Republican-turned-Independent candidate Corum’s questions ranged from her position on the county privatizing certain services and addressing urban sprawl to eco-tourism and support of passenger rail.

After commenting about the importance of having transportation available to seniors, Corum said that she would support passenger rail, so long as the fares were cheap.

“That’s wonderful,” she said of rail service, explaining that she was born in New York and took the trains everywhere.

Former Vero Beach City Councilman Charlie Wilson was asked questions about his ability to build consensus amongst board members, his stance on raising property taxes, and promoting business recycling.

“What do you think the relationship should be between the county and the municipalities in managing water, sewer, water and electricity?” Van deVoorde asked Wilson, opening the door for the candidate to talk about selling Vero Beach’s electric utility.

Wilson said that the County Commission represents 40,000 Vero Beach electric customers who don’t live in the city.

“It is our business,” he said, explaining that only the County Commission can push the Florida Public Service Commission to change the city’s electric territory to remove the unincorporated areas of the county from the city’s grid.

He also said that the county should consider a regional water and sewer service, noting that there’s “no reason” not to have a regional system.

Former County Commissioner Tom Lowther was asked about his thoughts on the county’s biggest assets and faults, his position on Amendment 4 – Hometown Democracy – and emergency services.
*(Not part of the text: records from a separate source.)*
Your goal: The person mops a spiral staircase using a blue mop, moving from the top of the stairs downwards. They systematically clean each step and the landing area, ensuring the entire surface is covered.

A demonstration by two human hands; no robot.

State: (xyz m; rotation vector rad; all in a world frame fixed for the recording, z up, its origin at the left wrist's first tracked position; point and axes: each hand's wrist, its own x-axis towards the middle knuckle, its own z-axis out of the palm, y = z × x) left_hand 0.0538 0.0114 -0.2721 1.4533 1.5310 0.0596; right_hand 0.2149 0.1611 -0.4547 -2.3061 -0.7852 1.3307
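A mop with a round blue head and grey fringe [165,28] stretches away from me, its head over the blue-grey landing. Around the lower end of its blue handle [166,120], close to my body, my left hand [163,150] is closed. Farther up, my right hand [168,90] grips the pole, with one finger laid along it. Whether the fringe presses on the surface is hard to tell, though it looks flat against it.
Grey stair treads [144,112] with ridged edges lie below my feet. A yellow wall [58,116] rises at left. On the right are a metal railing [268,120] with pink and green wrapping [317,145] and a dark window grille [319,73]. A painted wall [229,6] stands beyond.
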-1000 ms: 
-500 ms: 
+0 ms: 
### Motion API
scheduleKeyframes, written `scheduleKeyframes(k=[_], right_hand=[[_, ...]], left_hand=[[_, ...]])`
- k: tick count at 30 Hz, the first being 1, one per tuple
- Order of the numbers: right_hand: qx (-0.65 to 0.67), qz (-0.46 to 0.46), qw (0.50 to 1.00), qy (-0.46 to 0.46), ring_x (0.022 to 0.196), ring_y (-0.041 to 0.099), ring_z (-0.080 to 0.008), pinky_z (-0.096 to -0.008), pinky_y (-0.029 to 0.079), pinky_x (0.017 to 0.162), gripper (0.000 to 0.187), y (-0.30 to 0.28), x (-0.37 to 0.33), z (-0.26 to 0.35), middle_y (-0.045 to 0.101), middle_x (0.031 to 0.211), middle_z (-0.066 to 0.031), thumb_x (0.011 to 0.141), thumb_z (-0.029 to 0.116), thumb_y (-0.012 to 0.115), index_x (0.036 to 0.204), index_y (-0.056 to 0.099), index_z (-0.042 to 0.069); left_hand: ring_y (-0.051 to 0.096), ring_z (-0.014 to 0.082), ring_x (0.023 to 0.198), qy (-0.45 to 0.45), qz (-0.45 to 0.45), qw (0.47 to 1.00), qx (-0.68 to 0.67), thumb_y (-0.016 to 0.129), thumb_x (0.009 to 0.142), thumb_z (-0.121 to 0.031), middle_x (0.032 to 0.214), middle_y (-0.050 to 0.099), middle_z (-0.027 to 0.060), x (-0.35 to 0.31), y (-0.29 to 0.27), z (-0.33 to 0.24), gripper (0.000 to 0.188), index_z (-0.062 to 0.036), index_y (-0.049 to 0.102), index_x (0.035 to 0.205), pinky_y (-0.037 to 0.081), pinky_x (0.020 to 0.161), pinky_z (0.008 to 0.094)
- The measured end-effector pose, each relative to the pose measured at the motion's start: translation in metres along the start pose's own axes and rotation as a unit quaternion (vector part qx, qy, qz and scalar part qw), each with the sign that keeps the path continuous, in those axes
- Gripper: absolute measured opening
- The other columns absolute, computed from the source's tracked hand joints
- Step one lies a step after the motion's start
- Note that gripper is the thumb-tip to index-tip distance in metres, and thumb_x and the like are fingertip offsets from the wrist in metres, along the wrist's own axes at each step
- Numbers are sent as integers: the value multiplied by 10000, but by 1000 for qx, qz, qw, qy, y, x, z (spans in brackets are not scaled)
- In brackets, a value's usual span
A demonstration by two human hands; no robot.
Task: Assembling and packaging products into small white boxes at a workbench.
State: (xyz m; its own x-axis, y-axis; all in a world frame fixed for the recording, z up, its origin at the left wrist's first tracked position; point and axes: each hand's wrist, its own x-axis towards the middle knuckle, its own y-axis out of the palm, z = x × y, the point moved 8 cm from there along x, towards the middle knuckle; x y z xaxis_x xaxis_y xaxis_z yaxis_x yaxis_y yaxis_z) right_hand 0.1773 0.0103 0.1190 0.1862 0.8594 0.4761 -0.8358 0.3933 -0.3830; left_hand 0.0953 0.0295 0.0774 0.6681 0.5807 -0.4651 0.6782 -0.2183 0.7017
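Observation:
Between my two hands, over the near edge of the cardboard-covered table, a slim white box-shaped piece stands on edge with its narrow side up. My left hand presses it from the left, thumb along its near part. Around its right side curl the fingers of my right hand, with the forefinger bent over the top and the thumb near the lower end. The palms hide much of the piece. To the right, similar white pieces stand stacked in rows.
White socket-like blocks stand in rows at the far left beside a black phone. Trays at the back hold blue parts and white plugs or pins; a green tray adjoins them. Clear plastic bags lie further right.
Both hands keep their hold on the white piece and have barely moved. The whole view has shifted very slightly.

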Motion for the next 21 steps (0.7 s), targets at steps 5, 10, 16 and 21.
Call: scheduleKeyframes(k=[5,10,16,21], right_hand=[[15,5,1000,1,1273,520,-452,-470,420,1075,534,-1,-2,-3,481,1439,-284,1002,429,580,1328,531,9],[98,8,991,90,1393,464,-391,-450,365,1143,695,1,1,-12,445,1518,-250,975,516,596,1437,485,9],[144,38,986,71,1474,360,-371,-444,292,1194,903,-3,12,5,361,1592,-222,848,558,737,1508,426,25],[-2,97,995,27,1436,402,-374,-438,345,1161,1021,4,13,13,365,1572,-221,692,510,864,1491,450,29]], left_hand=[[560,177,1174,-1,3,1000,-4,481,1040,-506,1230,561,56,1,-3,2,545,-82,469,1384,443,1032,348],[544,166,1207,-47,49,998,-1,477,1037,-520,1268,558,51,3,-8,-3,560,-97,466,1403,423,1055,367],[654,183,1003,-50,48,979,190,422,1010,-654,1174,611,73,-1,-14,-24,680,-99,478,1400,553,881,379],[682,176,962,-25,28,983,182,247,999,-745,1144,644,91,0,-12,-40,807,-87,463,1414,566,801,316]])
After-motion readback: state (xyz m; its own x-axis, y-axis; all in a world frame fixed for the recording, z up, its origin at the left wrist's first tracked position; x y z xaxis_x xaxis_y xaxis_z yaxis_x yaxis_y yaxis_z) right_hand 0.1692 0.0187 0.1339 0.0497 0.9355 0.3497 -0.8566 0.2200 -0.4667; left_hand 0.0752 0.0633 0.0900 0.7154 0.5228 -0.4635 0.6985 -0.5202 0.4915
“How can the County have a positive impact on existing businesses to keep them here, and encourage them to expand?” asked moderator Van deVoorde.

As a business owner, Lowther said he’d love to have his property taxes frozen – if the tax abatement referendum passes in November – and he’d love to have his impact fees cut. But, he said, that is not enough.

“I think we need to have a warm and fuzzy feeling” from the county – and the cities.

Democrat District 4 candidate Deardeuff was asked to say something positive about one of the other candidates, his thoughts on how the county should or could utilize federal stimulus funds, and transportation issues.

“The County and the Municipalities have been working on an inter local service boundary agreement (ISBA) for a number of years,” Van deVoorde said. “What are your thoughts on this process and what do you think should happen with this agreement?” “You should certainly work together,” Deardeuff said, adding that the governments should look at ways to cut down on the duplication of services by considering combining some services.

Former Sebastian Councilwoman Simchick was the last to answer a series of questions – and was tasked with answering one about the Archie Smith Fish House.

“The hottest topic in town,” Simchick said once moderator Van deVoorde asked what opportunities there are for the City of Sebastian and the county to work together to preserve the historic property.

Simchick said that the opportunities are there for cooperation but that she would not support the City of Sebastian taking on the burden of expensive reconstruction.

“The county bought (the property) in good faith,” she said, and as such is responsible for the site. How and when renovations could happen would be dictated by the economy, Simchick added.

This was the first time the Sebastian River Area Chamber of Commerce has been able to put on a County Commission-level candidate forum. The first one was rained out with Tropical Storm Faye blew through the area.

The Chamber has hosted candidate forums for the Sebastian City Council municipal elections.